REBECCA GILMAN was born in the town Trussville, a suburb near Birmingham, Alabama. She attended Middlebury College and was graduated from Birmingham-Southern College, later earning a Master of Fine Arts degree from the Iowa Playwrights Workshop at the University of Iowa.
Her most widely known and performed works are Spinning Into Butter, produced here at The Stagecrafters in 2019, as well as Boy Gets Girl which made Time Magazine’s List of Best Plays and Musicals of the Decade. Her play, The Glory of Living, a commission of the Goodman Theatre was awarded the Scott McPherson Award and was a finalist nomination for the Pulitzer Prize.
From 2006-2019, Gilman was Associate Professor of playwriting and screenwriting at Northwestern University and is now head of playwriting at Texas Tech University.
Boy Gets Girl received its first production at the Goodman Theatre in Chicago in 2000. It tells the story of what can happen when a blind date turns into a nightmare and deals with the issues of stalking, sexism, and the complicated nature of the idea of romantic pursuit. Theresa Bedell, a writer for an upscale New York magazine, goes on a blind date with Tony, a likeable guy who works with computers. After a second date, Theresa realizes that Tony is not a good match, and politely excuses herself. That’s the point from which the acquaintance devolves to the scary.
DIRECTOR'S NOTES:
In 2006 I lived this story, when I was a 33 year-old, independent professional living in Chicago. Not all of the extreme turns this story takes happened to me, but it could have easily developed that way. I definitely felt the way Theresa feels in this story.
I was lucky. But I was also young, and I spent the next ten years thinking that I must have done something to make that person feel this way about me. Hadn’t I been nice enough? Hadn't I said it was me and not him? Hadn't I been careful not to bruise his ego? Why was he so angry with me, when I had been so polite? Boy Gets Girl does an excellent job of pointing out that there are bigger issues involved here. It is not about what the woman did or didn't do; the question is, “What made the man think behaving like this was okay?”

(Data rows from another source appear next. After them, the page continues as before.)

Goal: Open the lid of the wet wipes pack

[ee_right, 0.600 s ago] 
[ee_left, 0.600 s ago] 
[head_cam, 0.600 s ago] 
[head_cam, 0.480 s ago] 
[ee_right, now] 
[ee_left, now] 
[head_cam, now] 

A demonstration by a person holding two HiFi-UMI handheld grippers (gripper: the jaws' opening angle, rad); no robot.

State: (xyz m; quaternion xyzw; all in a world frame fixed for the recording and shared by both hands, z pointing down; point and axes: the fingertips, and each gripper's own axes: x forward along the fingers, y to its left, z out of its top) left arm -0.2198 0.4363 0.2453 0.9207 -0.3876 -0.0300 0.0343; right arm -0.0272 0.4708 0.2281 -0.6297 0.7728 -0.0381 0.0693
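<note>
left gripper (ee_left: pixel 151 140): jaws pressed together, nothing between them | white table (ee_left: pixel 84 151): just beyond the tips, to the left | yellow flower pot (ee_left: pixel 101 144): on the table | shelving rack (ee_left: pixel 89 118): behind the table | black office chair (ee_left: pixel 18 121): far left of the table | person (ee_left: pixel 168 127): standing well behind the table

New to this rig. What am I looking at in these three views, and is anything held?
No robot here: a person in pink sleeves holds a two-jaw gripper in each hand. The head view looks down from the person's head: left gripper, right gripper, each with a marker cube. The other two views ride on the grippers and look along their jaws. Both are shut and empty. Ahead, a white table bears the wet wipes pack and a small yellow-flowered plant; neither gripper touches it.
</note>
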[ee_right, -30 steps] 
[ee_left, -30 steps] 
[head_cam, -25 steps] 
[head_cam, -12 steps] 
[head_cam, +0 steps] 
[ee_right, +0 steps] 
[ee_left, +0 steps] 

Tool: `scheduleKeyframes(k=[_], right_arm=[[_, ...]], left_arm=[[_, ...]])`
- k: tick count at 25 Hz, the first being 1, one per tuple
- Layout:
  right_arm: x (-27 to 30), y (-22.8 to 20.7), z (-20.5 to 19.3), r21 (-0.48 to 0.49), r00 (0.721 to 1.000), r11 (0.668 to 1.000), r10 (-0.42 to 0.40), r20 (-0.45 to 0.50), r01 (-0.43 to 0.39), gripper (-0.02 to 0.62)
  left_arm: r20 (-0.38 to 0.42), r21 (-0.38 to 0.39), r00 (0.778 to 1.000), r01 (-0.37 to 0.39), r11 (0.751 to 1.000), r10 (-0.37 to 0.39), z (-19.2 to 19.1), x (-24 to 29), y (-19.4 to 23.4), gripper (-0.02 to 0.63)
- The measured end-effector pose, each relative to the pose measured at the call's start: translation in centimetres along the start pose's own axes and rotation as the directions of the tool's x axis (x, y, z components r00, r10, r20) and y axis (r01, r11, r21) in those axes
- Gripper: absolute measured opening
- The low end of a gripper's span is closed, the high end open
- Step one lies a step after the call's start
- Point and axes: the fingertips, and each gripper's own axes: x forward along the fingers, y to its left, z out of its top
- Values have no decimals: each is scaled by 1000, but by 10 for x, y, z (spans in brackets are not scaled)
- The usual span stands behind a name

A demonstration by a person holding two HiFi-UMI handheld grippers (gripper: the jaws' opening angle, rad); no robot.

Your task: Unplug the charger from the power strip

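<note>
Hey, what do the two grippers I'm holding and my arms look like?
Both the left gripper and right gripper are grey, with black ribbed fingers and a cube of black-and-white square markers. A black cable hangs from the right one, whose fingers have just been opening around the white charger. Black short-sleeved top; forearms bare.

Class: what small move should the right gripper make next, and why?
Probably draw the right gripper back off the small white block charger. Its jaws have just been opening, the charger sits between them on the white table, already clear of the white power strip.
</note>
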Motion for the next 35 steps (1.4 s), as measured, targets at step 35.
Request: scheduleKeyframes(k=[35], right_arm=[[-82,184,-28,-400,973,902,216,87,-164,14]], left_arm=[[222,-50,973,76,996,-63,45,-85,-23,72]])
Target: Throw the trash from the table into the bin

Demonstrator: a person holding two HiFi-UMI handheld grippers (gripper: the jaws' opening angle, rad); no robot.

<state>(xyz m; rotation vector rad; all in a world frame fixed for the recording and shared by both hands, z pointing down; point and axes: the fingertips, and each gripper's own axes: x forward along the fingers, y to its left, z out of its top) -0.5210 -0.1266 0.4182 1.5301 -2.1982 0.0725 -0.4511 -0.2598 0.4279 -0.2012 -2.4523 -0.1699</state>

In 2019 I read Rebecca Gilman’s insightful and haunting play and knew I had to direct it. Three years and a pandemic later, I am finally able to bring this important story to the stage and hope to change the way we as a society feel about an all-too-familiar scenario. The conversations I hope this drama will provoke can have the power to keep events like it from happening to others. No one has a right to claim someone else as theirs. Unions and relationships are forged, and earned, and built between two people who are on the same page in life and want the same things from each other. No one is owed something just because they want it. Unfortunately, that is not always a message that our society makes clear. So we, the storytellers have plays such as this one to make that point. I hope you enjoy watching our production as much as I enjoyed working on it with these incredible actors. And I hope you will leave the theater continuing the dialogue of change.
MARIANGELA SAAVEDRA has been working in Theater for 26 years in cities across the country, including the Tony Award winning Victory Gardens Theater in Chicago, The Kimmel Center here in Philadelphia. Mariangela was the Director of Drama and Voice at Cape Fear School of the Arts in Wilmington, NC before founding Casabuena Cultural Productions, a theater and film company based in Mount Airy. Directing credits at Allens Lane Art Center include Talk Radio, An Adult Evening of Shel Silverstein, I Hate Hamlet, The Bible (Abridged) and The Insanity of Mary Girard. At Casabuena Mariangela has directed Mmmbeth, The Complete Works of William Shakespeare (Abridged), The Complete History of America (Abridged), Every Christmas Story Ever Told (and then some), Jacob Marley’s Christmas Carol, and The Ultimate Christmas Show (Abridged). At The Stagecrafters she has acted in a staged reading of Church Bells All Were Broken and directed a staged reading of Talk Radio. She has also directed full productions of On Golden Pond and Rogues’ Gallery. Mariangela would like to thank her husband, Eric, and her stepson, Halin, for all their support of her theatrical endeavors and her cast for all their hard work to bring this show to the stage. Special thanks to you, the audience, for returning to live theater after a long intermission, and for continuing to support local arts in our community.